Jaguar’s ‘Woke’ rebrand and the need for substance over style

The ‘core-ification of woke’ is what leads us to Jaguar.

What I found most interesting about the response to the rebrand was how many people seized upon it as an example that Jaguar had ‘gone woke’.

Let’s remember what we’re effectively all so up in arms about is a single teaser (that, admittedly, does look like it an awful lot like an H&M campaign generated exclusively in Midjourney).

But no accompanying sponsorships. No bold social agenda. People will point to Jaguar’s presence at the Virgin Attitude Awards as an example of the ‘wokeness’ infiltrating the business, but it was a speech given at a D&I ceremony, what the fuck did you think they were going to talk about, exhaust pipes?

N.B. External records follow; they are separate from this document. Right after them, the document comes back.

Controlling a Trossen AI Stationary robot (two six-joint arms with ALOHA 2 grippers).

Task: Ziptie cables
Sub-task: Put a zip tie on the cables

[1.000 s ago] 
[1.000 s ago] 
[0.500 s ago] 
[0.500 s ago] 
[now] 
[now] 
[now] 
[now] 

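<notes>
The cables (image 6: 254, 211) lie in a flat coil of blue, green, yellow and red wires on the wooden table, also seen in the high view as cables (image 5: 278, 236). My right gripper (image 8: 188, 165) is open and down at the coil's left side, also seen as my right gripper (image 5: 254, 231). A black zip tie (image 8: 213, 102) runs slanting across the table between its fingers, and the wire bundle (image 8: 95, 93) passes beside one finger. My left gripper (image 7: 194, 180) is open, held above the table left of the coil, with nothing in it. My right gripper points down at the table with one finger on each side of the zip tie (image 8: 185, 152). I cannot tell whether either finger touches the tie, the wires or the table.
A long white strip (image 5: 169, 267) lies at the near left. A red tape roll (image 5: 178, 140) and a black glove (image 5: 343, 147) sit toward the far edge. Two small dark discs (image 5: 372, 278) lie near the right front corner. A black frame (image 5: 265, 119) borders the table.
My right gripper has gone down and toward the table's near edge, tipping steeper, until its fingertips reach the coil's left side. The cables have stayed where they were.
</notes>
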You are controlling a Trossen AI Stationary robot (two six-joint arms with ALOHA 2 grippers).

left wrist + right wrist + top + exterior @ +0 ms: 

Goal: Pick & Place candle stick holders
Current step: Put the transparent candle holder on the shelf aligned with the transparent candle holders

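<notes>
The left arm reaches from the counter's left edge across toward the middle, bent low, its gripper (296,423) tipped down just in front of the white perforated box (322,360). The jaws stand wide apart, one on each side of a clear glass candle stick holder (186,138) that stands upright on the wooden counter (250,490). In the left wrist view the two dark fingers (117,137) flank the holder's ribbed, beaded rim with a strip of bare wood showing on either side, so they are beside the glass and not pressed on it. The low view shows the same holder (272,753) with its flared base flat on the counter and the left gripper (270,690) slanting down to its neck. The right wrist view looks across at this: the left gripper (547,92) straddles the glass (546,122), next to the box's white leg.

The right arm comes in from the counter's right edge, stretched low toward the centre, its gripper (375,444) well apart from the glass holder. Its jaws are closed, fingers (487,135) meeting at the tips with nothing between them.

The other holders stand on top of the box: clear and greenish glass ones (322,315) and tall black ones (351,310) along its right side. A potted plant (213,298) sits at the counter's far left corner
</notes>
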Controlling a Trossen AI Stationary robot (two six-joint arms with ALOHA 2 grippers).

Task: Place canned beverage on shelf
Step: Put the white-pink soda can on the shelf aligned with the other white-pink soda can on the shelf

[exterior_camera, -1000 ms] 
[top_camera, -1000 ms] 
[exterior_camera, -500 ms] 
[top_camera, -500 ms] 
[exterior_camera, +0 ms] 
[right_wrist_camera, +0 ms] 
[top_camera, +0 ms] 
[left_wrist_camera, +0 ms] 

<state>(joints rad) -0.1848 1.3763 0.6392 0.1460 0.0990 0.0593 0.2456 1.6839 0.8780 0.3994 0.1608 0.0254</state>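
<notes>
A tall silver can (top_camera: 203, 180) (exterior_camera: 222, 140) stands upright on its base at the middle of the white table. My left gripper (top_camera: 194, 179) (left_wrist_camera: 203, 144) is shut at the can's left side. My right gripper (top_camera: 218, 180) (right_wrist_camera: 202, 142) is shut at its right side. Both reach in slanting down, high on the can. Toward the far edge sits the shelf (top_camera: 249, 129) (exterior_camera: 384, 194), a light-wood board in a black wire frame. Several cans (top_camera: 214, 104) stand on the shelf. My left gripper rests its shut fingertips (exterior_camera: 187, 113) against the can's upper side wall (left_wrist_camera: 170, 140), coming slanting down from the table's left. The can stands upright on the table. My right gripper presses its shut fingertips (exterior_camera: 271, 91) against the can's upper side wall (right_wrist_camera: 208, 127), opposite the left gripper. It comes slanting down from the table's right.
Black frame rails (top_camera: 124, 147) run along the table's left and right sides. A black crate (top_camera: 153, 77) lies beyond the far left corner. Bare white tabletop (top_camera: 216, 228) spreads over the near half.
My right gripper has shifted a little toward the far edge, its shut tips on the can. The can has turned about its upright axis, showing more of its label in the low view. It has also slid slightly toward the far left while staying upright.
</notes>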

With the Jaguar rebrand instead what we have is ‘wokeness’ distilled down into pure symbology: a nominally diverse cast of characters who all look like they live in SoHo, abrasive pops of colour, copy that speaks to vague promises of metamorphosis. Even the actual vehicle reveal has done little to shift that part of the conversation - The most amusing reaction I saw yet was a twitter chud calling the colour schemes ‘transgender pink and Soyboy blue’.

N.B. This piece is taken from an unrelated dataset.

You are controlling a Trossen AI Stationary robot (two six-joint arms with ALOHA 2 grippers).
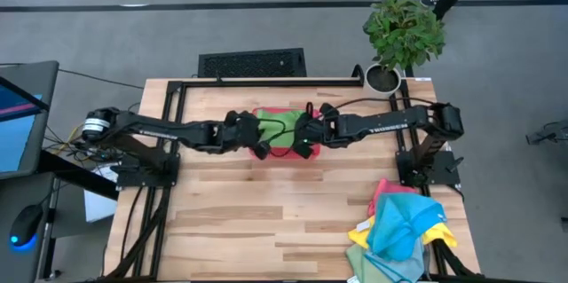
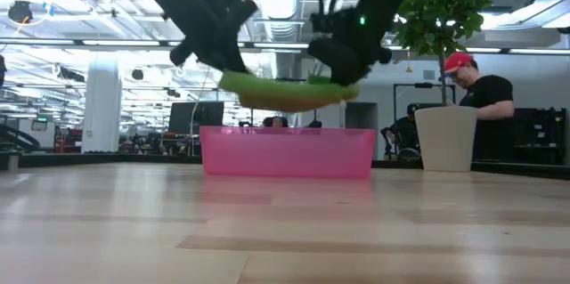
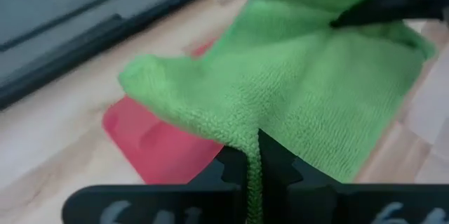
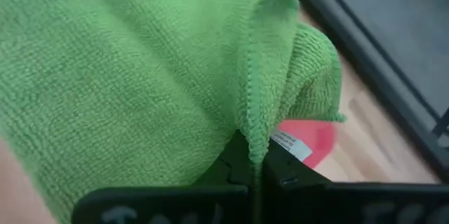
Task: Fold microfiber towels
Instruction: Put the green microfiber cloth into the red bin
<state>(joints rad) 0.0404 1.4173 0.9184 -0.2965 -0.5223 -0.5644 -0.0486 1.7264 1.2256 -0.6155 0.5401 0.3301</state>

Rebrands have always been dangerous things, but never more so than now. The political climate is such that the very act of updating symbols of tradition, no matter how ineffectual that tradition is in driving sales, can be seen to be the same as holding a disdain for the past (although, in fairness, Jaguar’s social media comments have not helped).

I’m not saying that the ‘woke’ conversation is not full of bad actors but I do believe part of the mainstream acceptance of the anti-woke movement is driven by a rebellion against a lack of substance. After a decade of cheap money we are returning to an era where businesses need to actually solve real problems. Instead of endlessly strategising and pontificating brands will live and die based on what they do.

American politicians have just learned this the hard way. The election result was, among many things, a recognition of how little effect the public performance of progressiveness has had in actually shifting values and opinions about the communities they’re supposed to be helping. Over the next four years many will (hopefully) switch up their tactics.

Brand-as-Doing means having a genuine understanding of customers as people, not just caricatures. It means hanging out where they want to be, knowing how to co-operate, not co-opt their culture. And it means delivering products and experiences that actually enrich their lives. These are the types of questions I find myself working with clients on most - how to treat your brand as an operating system, not a skin.

This applies, by the way, to D&I practices. This is not the time to pull back on meaningful action within diversity and inclusion, but it is time to boot branding the fuck out of it. Do the work to reconcile your internal values and your actions, but don’t treat it as a pathway to profitability.

Because a true purpose doesn’t create profit, it sacrifices it.

Vale Woke Rebrand. It’s time for the real work to begin.